O Novo Acordo Ortográfico (AO) em vigor promove o retorno a uma escrita mais fonética, cuja face mais visível é a supressão das consoantes mudas.
Esta tentativa de fazer prevalecer a fonética sobre a etimologia, além de polémica, não acontece sem criar um anedotário próprio.
Desenvolvi hoje na Biblioteca da escola uma atividade de leitura de textos narrativos curtos Numa mesa onde estavam colocadas várias dezenas de títulos muito variados os alunos podiam escolher livremente o que lhes "apetecesse". No final, apenas tinham que preencher um papel indicando o título do livro e dar a sua opinião sobre o livro/atividade.
Alguns resistiram e refilaram o tempo todo: "ó professora, detesto ler"; "professora, não posso antes ir fazer isto ou aquilo". Dois ou três fazem mesmo questão de afirmar que nunca leram um livro nas suas ainda curtas vidas. É obra! Só depois de muita argumentação lá se foram então conformando e começaram a escolher um livro para ler.
A avaliação solicitada era um tanto ou quanto a preto e branco, para além de anónima, mas permitiu obter informação preciosa.
Alguns, certamente aqueles para quem a simples ideia de ler um livro é sinónimo de horror e tortura, não pouparam nas palavras. Eis apenas alguns exemplos das razões apresentadas pelos que, decididamente, não gostaram desta atividade:
Contos Policiais - "não porque tem muitas paginas"
A salvação de Wang Fô e outros contos orientais - não "porque o velho é parvo"
Contos de África e da Europa - não "porque isto não presta pra nada"
O Fantasma dos Canterville - não "porque é muito grande e não tem imagens"
Contos Tradicionais Portugueses- não "porque a Biblioteca serve só para jogar computador, não é cá para ler um monte de palavras inúteis que não servem para nada!"
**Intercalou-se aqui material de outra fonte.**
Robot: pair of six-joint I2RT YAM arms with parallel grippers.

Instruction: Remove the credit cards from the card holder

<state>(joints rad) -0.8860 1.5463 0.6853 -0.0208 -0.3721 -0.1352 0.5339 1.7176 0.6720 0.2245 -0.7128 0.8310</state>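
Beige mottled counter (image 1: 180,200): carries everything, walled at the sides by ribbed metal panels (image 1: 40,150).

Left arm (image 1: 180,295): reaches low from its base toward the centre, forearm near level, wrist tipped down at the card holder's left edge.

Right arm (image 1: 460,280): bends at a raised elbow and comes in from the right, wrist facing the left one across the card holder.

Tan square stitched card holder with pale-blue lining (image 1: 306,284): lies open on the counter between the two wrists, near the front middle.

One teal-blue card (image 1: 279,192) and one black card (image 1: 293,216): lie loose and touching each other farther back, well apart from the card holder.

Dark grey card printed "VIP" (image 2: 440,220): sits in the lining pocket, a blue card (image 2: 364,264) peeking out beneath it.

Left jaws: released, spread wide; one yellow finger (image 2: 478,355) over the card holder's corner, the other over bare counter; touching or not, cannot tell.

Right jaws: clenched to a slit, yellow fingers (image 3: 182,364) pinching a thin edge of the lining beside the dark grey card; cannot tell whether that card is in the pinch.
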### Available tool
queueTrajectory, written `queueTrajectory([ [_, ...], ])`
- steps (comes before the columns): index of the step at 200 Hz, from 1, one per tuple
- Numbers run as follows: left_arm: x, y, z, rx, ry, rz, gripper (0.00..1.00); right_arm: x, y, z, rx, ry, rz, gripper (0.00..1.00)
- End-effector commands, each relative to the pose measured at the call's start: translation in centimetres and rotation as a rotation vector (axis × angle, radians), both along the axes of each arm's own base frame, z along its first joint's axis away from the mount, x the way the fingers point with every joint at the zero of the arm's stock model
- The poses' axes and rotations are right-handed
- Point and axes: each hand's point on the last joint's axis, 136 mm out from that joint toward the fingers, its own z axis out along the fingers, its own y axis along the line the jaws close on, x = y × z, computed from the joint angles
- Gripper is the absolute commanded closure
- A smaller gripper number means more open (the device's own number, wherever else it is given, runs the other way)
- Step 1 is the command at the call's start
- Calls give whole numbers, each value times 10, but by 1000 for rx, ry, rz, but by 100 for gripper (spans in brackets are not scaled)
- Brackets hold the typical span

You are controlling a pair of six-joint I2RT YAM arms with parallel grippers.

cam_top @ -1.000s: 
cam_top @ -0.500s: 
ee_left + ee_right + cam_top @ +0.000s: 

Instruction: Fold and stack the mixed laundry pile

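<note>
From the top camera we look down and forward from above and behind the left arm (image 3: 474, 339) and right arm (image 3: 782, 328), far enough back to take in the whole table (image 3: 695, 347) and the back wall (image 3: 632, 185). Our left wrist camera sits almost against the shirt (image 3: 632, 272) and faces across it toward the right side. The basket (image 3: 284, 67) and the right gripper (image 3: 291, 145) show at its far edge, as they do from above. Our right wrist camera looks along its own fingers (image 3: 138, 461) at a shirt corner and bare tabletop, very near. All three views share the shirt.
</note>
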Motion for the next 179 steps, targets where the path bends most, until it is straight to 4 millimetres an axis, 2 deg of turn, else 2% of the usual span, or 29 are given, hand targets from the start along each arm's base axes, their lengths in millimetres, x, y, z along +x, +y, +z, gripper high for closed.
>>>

Quanto aos que declararam ter gostado da atividade destaca-se a palavra "interessante", presente em muitas locuções como estas: "achei interessante"; " foi interessante", etc. as quais, justamente, por pouco terem de interessante não contam para esta estória.
Bem mais "interessante" foi ir verificando a criatividade ortográfica de um número significativo de alunos. Eis alguns exemplos:
Boca do Inferno - "é interçante"
A salvação de Wang Fô e outros contos orientais" - "pelo que li pareceu-me intersante"
Contos da Montanha - "porque é interesante"
Antologia do Conto Português - "achei intresante esta iniciativa"
Novas Crónicas da Boca do Inferno - "foi bastante interassante e divertido"
Contos de África e da Europa - "é um livro interresante sobre África e da europa é engraçado"
Lá pelo meio encontrei verdadeiros "bombons com recheio", como estes:
Lá pelo meio encontrei verdadeiros "bombons com recheio", como estes:
Um deles não escreve (esquecimento ou preguiça?) o título do livro, mas diz: "Eu achei o livro imucionante".
Um outro escreve assim o título do livro que folheou, mais do que leu: "O testamento do Sr. Natamoceno" (naturalmente, refere-se a "O testamento do senhor Napumoceno da Silva Araújo" de Germano Almeida").
Este panorama da ortografia é o resultado de um conjunto de situações sobre as quais nem vou sequer discorrer muito (até porque é exercício inútil): falta, ou mesmo ausência de hábitos de leitura; simplificação dos currículos; massificação do ensino; pouca exigência e excessivo facilitismo do processo de avaliação, especialmente na escolaridade obrigatória, em prol de estatísticas nacionais mais favoráveis, etc. Esta é a realidade do nosso sistema educativo há já demasiado tempo. Agora, por todas as razões e mais a crise económica (redução brutal do investimento público no ensino), vai ser muito difícil mudar este estado de coisas.
Tenho pois boas e más notícias para os que continuam a lutar contra o novo AO. Boa notícia é que os alunos se têm adaptado muito bem à nova realidade, apesar da exuberância de algumas das reações iniciais (tipo, "eu cá não vou escrever assim") ter feito prever bem pior. Agora preparem-se, que isto da ortografia fonética é como um rio cujo caudal está a ganhar força e, não tarda, será muito difícil, talvez mesmo impossível, controlá-lo. E esta é, sem dúvida, a pior notícia para aqueles que ainda acham que a ortografia devia continuar a refletir (ou reflectir, cá está) a etimologia das palavras portuguesas.